3. **Data Cleaning:** Basic pre-processing techniques

The output of this notebook will be clean, organized data stored as a serialized (pickled) dataframe.

## Problem Statement
Build a predictive model that assigns default probabilities to loan applications and it is similar to what our credit modeling team is doing. Predict the probability that a customer is going to default (target=1) or not (target=0).

**Assumption:** The dataset provided contains credit and loan information about users and whether they have defaulted or not.

In [None]:
import psycopg2
import pandas as pd
import matplotlib.pyplot as plt
import seaborn as sns
import numpy as np
import pickle

## Data Gathering

In [None]:
# Connect to database
conn = psycopg2.connect("dbname=sample user=hiring password=g~+oc2ABz#-GE+u%pQ3Z host=anyfin-work-sample.cn2fqd2vd4bc.eu-west-1.rds.amazonaws.com")

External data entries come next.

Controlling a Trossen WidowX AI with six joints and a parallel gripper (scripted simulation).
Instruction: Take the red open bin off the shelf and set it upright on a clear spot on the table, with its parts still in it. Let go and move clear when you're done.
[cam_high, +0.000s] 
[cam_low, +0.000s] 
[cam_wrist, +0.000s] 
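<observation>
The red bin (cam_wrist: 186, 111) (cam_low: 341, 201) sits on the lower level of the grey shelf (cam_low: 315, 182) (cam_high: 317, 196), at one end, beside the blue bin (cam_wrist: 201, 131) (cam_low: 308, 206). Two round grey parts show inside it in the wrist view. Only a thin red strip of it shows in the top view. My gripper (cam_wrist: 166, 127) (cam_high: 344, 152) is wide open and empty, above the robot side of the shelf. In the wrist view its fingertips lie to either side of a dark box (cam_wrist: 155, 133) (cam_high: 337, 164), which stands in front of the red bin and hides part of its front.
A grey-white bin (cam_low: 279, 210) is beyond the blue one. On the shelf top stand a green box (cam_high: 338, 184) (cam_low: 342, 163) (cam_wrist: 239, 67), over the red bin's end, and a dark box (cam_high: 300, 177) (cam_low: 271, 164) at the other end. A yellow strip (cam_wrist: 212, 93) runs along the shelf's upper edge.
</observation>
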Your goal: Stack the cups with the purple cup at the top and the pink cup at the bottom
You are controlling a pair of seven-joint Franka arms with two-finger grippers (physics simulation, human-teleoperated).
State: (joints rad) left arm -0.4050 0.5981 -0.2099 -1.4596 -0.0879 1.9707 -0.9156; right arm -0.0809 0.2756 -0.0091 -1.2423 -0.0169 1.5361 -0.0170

# Activation connection cursor
#cur = conn.cursor()

# Run query and display
#cur.execute("SELECT * FROM creditdataset")
#rows = cur.fetchall()
#rows

df = pd.read_sql("SELECT * FROM creditdataset", conn)

# Close connections
#cur.close()
conn.close()

In [None]:
df.head()

In [None]:
df.shape

In [None]:
print(df.columns.values)

**Note:** Since ultimately, the goal will be to pick the best features to build the predictive model, it is important to learn as much as possible about the data. In my case, I don't have the time, or resources to learn what each one of the columns truly represent. I will limit my exploration of the data to the columns that make the most sense and proceed with my prediction. 

In [None]:
df.describe()

## Exploratory Data Analysis (EDA)

In [None]:
df.isna().sum().sort_values(ascending=False)

In [None]:
df.nunique().sort_values(ascending=True)

In [None]:
loan_type = df["loan_type"].value_counts()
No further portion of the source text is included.